Equipment manufacturers are actively redesigning freeze-drying systems to lower their carbon footprint. One notable approach is the adoption of alternative refrigerants with reduced environmental impact. At the same time, technology providers and drug developers are collaborating on strategies to decrease energy consumption and shorten lyophilization cycle times, making the process more sustainable without compromising product quality.

Continuous lyophilization is one of the most promising advancements in this space. By significantly reducing heating and cooling requirements, this emerging technology not only cuts energy consumption but also minimizes the footprint of aseptic processing areas. These improvements translate into lower operating costs and greater overall efficiency.

Sustainability in freeze-drying is ultimately about balancing environmental responsibility with process robustness and economic viability. Through continued innovation and investment, the industry is making strides toward more energy-efficient and environmentally conscious lyophilization solutions that meet the growing demand for stable biopharmaceutical products.

Advancing Parenteral Formulation and Lyophilization at Coriolis Pharma

Formulation development for biopharmaceuticals requires deep expertise in both liquid and lyophilized products to ensure optimal dosage forms and process conditions.

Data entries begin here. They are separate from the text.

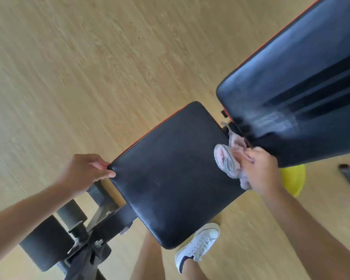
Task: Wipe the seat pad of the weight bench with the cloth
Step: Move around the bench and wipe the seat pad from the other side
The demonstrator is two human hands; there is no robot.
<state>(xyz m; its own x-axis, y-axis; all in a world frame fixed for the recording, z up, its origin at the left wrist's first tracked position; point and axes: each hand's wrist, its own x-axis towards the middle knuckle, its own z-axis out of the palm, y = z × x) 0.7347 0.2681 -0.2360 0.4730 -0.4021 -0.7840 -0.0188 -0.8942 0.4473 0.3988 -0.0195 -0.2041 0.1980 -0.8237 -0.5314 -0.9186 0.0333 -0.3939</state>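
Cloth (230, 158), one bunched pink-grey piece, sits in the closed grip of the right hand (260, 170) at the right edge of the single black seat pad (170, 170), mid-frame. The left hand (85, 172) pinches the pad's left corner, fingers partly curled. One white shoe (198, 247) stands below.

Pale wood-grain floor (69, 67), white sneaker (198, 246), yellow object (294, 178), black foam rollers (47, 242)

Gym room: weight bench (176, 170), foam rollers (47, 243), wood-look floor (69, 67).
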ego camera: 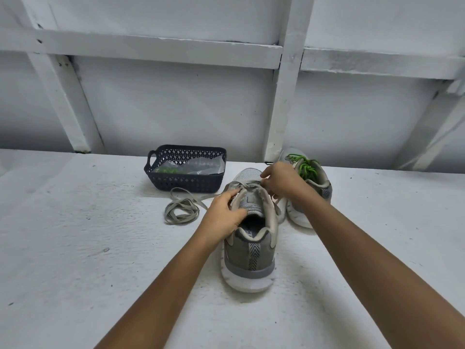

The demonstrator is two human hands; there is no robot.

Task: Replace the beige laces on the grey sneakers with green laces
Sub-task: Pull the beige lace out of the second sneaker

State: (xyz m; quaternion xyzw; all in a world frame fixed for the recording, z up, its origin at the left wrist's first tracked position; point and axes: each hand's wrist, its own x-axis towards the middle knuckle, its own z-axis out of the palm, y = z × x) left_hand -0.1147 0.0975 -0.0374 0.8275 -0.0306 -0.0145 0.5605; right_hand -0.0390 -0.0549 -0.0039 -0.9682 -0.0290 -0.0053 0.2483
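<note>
At centre, our left grip point(221, 215) clasps the near sneaker point(249, 250); our right grip point(279, 181) pinches its beige lace point(245, 183), not yet out. We judge half done: the far-right sneaker point(324, 190) wears green laces point(307, 167), and a loose lace point(180, 210) lies on the desk point(100, 222).

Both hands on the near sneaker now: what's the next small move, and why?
Probably pull the beige lace out of the next eyelet with the right hand, while the left hand steadies the near sneaker. It is still beige-laced; the far sneaker already has green laces.
</note>
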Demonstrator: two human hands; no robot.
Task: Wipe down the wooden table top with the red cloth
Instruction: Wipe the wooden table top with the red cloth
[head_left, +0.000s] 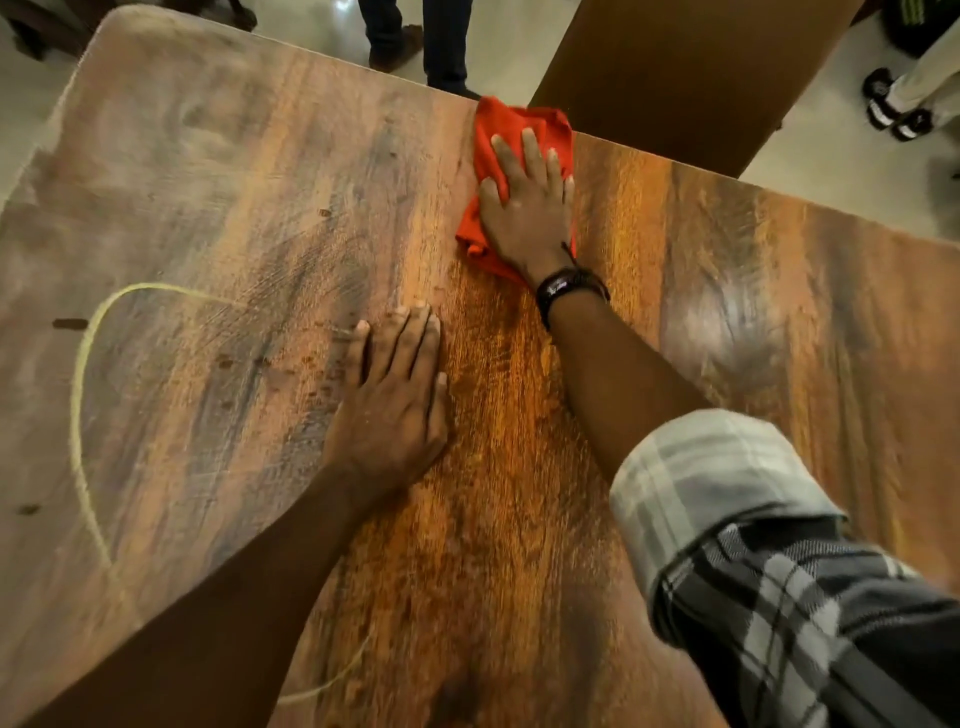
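Note:
The wooden table top (218, 218) fills most of the view, with streaky brown and orange grain. A crumpled red cloth (501, 130) lies at the table's far edge. My right hand (527, 208) presses flat on the cloth with fingers spread, arm stretched forward, a dark band on the wrist. My left hand (395, 395) rests flat on the bare wood nearer to me, fingers together, holding nothing.
A pale curved line (83, 364) marks the left part of the table. A brown panel (691, 67) stands just beyond the far edge, right of the cloth. One person's legs (441, 41) and another's sandalled feet (893, 109) are on the floor beyond.

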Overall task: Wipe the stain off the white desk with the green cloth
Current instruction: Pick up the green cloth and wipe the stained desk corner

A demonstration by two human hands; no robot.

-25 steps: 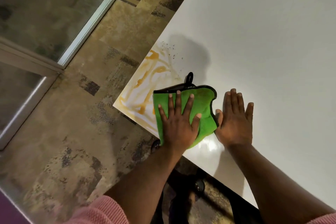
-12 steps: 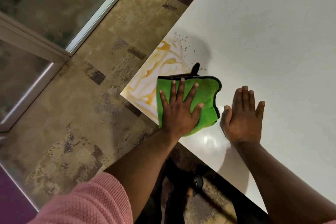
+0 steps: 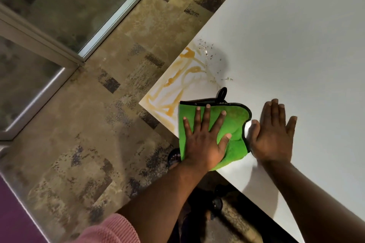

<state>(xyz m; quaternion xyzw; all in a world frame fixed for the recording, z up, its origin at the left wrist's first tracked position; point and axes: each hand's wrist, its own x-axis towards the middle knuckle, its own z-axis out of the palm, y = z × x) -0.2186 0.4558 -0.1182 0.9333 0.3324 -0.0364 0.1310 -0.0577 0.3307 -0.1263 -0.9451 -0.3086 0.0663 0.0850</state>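
Note:
The green cloth, edged in black with a black loop, lies flat on the white desk near its left corner. My left hand presses down on it with fingers spread; the cloth's near part hangs over the desk edge. An orange-brown smeared stain with dark specks covers the corner just beyond and left of the cloth. My right hand rests flat on the bare desk right of the cloth, its thumb against the cloth's edge.
The desk's left and near edges drop to a patterned brown carpet. A glass partition with a metal frame stands at the far left. My feet show under the desk edge.
My left hand has slid the cloth a little back toward the near desk edge. The right hand's thumb is against the cloth again. The view has shifted slightly.

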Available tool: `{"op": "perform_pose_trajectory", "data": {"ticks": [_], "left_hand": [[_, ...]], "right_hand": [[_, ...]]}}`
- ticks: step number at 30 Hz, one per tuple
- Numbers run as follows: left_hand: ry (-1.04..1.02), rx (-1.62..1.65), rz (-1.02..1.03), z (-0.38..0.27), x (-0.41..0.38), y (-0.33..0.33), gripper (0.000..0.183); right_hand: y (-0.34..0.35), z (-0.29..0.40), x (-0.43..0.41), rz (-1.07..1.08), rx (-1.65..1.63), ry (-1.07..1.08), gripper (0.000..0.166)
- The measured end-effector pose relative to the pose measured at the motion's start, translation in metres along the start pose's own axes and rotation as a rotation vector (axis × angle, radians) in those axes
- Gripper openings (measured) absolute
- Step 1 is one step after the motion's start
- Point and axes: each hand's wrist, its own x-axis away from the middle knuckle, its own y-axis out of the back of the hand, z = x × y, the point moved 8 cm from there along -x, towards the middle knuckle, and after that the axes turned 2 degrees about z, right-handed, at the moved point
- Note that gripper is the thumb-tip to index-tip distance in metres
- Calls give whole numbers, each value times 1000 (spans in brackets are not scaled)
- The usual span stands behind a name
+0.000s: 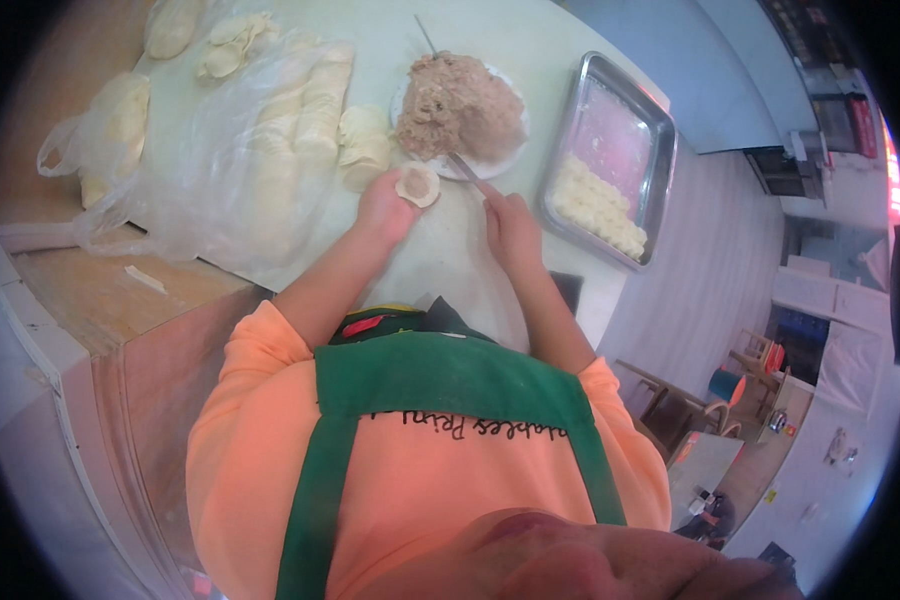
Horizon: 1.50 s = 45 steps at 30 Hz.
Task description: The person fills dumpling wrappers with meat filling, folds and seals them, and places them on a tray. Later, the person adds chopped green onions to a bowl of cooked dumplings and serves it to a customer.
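My left hand (385, 208) holds a round dough wrapper (429, 196) with a dab of ground-meat filling (415, 184) in its middle. In my right hand (514, 229) is a flat metal spreader (463, 168), its tip at the near rim of a white plate (487, 172). A large mound of ground-meat filling (450, 101) covers that plate, and a thin metal utensil (425, 36) sticks out of its far side. Just left of the plate lies an overlapping row of dough wrappers (365, 142).
Long stacks of wrappers lie under a clear plastic bag (217, 165) on the left. More wrappers (234, 45) and a bagged dough piece (124, 120) sit beyond. To the right, a metal tray (667, 161) holds rows of filled dumplings (596, 206). A person (712, 517) is far right.
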Motion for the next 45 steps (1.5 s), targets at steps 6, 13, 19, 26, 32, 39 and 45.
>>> {"op": "perform_pose_trajectory", "data": {"ticks": [6,13,19,26,32,39,45], "left_hand": [[15,-108,220,-1,27,-47,33],[2,-129,408,3,55,-85,29],[-11,-201,577,9,106,-119,26],[-455,-720,588,-4,147,-138,26],[-1057,-1064,675,-22,177,-163,25],[-1229,-1387,785,-12,188,-190,22],[-1286,-1440,821,-13,214,-204,25]], "right_hand": [[16,23,-17,-193,-163,225,38],[60,71,9,-310,-187,630,22],[103,83,3,-447,-237,478,15],[110,89,22,-297,-631,305,17],[117,98,43,-247,-1111,347,17],[118,91,49,-235,-1349,289,19],[129,99,56,-200,-1424,378,28]]}}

Coriolis Pharma provides comprehensive support for both approaches, enabling informed decision-making from the outset and mitigating risk throughout development.

Rather than applying a standardized platform approach, Coriolis Pharma tailors lyophilization processes to the specific requirements and failure modes of each biopharmaceutical modality. This customization ensures that freeze-drying conditions are optimized for each product, supporting stability, manufacturability, and long-term viability. With extensive academic and industrial expertise and staying up to date on new market trends, Coriolis scientists specialize in developing robust formulations and freeze-drying processes for complex biologics.

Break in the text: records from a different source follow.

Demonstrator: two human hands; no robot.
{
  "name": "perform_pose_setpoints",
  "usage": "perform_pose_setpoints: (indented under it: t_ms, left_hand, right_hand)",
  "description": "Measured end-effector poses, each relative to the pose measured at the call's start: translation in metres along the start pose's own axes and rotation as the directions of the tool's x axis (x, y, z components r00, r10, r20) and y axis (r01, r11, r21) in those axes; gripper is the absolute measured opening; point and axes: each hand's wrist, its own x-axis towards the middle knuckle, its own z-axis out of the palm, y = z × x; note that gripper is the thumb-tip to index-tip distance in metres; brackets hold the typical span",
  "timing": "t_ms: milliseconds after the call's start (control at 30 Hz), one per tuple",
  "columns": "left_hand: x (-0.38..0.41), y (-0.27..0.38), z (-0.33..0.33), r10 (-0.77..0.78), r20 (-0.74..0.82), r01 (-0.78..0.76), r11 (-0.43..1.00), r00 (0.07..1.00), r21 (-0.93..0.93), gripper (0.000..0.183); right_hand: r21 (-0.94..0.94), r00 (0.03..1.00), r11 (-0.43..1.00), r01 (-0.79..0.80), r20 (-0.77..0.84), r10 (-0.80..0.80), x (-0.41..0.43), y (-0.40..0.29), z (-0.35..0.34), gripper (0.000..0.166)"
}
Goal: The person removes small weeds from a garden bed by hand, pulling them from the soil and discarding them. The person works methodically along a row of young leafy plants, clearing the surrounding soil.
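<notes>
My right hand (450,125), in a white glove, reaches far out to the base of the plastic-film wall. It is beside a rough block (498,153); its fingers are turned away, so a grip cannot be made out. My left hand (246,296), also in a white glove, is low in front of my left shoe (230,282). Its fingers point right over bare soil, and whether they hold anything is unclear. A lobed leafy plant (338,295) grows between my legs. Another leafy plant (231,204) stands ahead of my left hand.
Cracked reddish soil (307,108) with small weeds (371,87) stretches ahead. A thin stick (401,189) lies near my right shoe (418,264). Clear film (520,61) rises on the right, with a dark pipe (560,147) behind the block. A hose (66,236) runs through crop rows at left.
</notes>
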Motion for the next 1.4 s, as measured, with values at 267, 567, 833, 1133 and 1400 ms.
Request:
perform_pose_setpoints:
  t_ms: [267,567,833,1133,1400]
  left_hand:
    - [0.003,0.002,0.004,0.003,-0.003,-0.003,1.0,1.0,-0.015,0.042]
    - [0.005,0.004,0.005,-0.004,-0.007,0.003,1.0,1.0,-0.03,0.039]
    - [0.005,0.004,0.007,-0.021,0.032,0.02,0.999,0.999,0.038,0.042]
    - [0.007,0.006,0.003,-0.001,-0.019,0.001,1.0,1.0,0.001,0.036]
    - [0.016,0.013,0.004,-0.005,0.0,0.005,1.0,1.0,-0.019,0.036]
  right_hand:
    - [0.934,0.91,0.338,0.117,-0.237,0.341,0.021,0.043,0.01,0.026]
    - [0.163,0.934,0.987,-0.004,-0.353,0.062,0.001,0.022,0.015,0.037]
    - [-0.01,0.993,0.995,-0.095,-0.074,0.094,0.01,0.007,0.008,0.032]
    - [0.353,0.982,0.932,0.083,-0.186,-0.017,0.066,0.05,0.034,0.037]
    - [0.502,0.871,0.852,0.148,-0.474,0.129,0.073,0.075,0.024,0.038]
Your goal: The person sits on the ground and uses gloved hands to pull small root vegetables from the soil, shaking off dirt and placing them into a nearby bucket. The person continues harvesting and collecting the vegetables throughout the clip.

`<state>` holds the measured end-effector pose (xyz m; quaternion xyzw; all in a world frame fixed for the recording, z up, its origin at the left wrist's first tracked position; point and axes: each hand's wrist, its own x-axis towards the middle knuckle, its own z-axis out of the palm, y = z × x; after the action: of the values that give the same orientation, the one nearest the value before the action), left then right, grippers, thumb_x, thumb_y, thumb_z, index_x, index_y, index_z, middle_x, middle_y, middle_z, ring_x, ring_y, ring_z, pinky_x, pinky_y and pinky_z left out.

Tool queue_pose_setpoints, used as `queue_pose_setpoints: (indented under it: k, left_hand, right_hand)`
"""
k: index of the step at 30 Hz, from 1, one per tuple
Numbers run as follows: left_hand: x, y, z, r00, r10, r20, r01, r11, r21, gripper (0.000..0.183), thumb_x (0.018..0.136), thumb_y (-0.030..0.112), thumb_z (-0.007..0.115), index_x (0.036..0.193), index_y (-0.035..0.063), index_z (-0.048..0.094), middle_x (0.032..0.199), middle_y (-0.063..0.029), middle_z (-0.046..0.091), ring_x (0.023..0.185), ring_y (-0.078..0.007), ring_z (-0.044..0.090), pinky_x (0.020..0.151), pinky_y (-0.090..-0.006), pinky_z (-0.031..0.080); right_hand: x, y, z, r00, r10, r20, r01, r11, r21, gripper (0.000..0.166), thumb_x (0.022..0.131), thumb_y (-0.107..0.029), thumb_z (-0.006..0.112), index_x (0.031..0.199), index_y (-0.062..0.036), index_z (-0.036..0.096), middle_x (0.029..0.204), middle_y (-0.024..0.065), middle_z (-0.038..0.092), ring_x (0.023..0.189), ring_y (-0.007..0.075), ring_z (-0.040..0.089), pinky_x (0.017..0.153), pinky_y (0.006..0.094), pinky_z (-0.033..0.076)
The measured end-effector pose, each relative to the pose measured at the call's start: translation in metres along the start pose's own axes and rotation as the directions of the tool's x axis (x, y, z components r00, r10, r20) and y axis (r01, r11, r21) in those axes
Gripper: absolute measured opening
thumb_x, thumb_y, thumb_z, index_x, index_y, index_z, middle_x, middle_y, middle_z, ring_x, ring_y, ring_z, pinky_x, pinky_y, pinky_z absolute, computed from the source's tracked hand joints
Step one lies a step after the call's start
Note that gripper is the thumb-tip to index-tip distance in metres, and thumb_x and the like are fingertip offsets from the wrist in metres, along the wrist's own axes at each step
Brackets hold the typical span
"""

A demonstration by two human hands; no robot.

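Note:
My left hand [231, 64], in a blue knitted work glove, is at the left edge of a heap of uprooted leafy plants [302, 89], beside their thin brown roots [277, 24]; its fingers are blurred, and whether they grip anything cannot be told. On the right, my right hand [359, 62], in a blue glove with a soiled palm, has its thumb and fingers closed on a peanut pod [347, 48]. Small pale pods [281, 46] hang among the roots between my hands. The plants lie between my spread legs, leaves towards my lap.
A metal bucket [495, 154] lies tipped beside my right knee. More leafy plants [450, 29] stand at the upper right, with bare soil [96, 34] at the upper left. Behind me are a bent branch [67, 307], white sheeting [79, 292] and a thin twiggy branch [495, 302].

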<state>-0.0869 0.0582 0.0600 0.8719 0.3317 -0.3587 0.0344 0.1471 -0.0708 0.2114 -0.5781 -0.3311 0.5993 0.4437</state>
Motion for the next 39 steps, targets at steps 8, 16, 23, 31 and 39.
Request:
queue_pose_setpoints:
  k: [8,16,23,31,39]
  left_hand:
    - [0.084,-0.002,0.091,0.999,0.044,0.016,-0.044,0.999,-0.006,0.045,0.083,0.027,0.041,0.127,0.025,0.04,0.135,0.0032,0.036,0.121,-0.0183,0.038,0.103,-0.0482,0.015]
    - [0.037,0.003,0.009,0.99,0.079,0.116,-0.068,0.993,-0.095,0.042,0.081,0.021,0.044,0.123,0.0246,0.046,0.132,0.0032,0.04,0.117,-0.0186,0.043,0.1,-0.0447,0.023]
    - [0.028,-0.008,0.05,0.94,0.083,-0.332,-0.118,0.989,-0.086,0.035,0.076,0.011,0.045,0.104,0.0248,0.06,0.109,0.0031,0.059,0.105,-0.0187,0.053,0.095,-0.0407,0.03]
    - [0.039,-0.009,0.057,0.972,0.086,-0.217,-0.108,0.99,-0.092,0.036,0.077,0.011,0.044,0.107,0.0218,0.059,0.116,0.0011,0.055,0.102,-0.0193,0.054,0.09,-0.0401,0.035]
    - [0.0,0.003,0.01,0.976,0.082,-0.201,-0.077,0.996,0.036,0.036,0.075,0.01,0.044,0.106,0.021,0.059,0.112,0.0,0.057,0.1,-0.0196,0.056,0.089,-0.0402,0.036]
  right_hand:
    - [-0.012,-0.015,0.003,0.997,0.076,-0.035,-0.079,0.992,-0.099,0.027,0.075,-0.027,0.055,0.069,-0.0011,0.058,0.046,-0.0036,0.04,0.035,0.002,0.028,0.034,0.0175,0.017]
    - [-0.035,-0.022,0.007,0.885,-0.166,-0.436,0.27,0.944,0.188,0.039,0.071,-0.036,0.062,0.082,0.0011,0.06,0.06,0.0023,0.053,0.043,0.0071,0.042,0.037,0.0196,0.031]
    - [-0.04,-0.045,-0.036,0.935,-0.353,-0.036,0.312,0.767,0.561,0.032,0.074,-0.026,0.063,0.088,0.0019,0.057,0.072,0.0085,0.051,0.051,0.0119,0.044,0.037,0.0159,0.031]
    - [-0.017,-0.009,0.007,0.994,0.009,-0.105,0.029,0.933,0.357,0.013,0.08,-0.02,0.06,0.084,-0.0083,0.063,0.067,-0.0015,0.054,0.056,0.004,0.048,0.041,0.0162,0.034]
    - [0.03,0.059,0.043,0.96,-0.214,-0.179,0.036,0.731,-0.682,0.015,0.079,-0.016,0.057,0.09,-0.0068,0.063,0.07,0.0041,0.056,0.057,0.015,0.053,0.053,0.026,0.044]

As part of its cutting-edge QbD approach, Coriolis Pharma integrates advanced mathematical modeling to establish scalable, cost-effective processes. These models enable precise prediction and control of process parameters — many of which are difficult or impossible to measure directly in aseptic environments. Additionally, Coriolis offers more than 200 analytical methods for comprehensive product characterization, most of which are available under GMP conditions.

Coriolis has made significant investments in specialized lyophilization infrastructure, including a diverse portfolio of Martin Christ freeze-dryers with varying temperature capabilities, automation levels, loading patterns, and process analytical technologies. These capabilities support projects across different scales, including biosafety level 2 (BSL-2) environments. To further advance innovation, Coriolis’ internal science and technology group continuously develops solutions tailored to client needs. In Q1 2022, the company expanded its Advanced Therapy Medicinal Products (ATMP) facility, featuring a 1,000-m² BSL-2 laboratory with dedicated lyophilization equipment to support development efforts.

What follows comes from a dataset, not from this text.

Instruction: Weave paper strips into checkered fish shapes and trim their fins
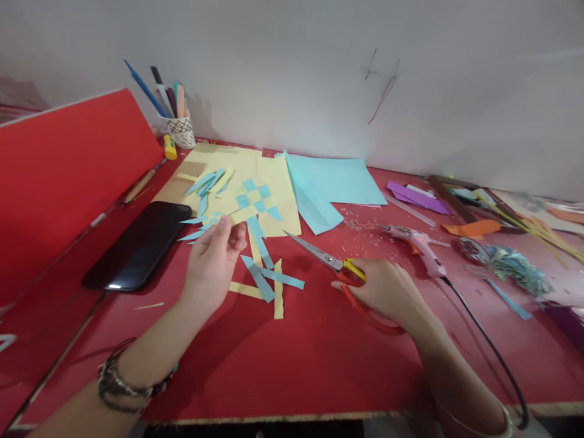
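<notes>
Scissors (335,263) in the right grip (387,289)

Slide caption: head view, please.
Left hand holding pale yellow paper strip, right hand holding red-and-yellow-handled metal scissors.

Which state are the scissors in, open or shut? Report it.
Shut: the scissors in the right hand show their blades lying together as one narrow point, with no visible gap between them.

We look across a red tabletop (274,377), its front edge (255,419) pale and worn, pushed up to a whitish-grey wall (283,79) scored with thin reddish marks (384,96). At left, we see a slanted red panel (68,176); soft light glosses the table's right side.
</notes>
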The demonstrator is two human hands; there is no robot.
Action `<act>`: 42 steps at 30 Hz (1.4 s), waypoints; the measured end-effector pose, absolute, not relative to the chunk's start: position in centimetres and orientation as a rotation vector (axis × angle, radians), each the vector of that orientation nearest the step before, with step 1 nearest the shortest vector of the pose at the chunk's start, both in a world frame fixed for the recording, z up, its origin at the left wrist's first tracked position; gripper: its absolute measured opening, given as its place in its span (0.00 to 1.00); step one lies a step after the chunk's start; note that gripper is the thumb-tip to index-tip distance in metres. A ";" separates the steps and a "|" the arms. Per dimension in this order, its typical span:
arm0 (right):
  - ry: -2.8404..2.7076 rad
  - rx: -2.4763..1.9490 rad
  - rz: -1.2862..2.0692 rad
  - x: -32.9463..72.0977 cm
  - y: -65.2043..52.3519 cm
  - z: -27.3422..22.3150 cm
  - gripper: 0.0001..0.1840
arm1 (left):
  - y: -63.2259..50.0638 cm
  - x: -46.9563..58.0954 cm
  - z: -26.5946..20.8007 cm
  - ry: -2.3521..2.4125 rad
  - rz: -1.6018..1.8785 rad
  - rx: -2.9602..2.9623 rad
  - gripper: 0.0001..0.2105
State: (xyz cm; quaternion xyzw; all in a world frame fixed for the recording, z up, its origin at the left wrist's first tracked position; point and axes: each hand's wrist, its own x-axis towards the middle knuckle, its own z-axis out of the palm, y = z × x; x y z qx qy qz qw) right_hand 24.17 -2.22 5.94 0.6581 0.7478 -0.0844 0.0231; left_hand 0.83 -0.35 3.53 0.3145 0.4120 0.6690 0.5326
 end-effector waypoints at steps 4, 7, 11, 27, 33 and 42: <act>2.274 2.040 -0.226 24.3 -2.0 5.8 0.15 | -0.6 1.0 2.9 0.989 1.551 0.909 0.08; 2.286 2.038 -0.224 24.6 -1.9 5.6 0.13 | -0.9 1.2 2.6 0.947 1.431 0.924 0.06; 2.364 2.026 -0.190 24.9 -2.0 5.4 0.13 | -1.2 1.4 2.6 0.875 1.318 0.907 0.08; 2.651 2.374 -0.638 24.1 -2.2 5.3 0.11 | -1.6 1.4 2.5 0.977 1.077 1.199 0.13; 2.583 1.977 -1.937 22.6 -2.7 5.0 0.12 | -2.2 1.8 3.2 0.909 0.766 1.677 0.16; 2.427 2.245 -2.083 23.0 -2.3 4.6 0.11 | -0.7 -0.2 2.9 1.088 0.549 2.358 0.16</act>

Collaboration is central to Coriolis Pharma’s approach. Whether engaging with clients at the early development stage or providing troubleshooting support for late-stage programs, Coriolis emphasizes seamless knowledge transfer, proactive risk mitigation, and process optimization. Close, transparent communication ensures alignment with client goals, with direct access to operational team members and regular interactions with distinguished scientific advisors who bring both academic and industry insights to every project.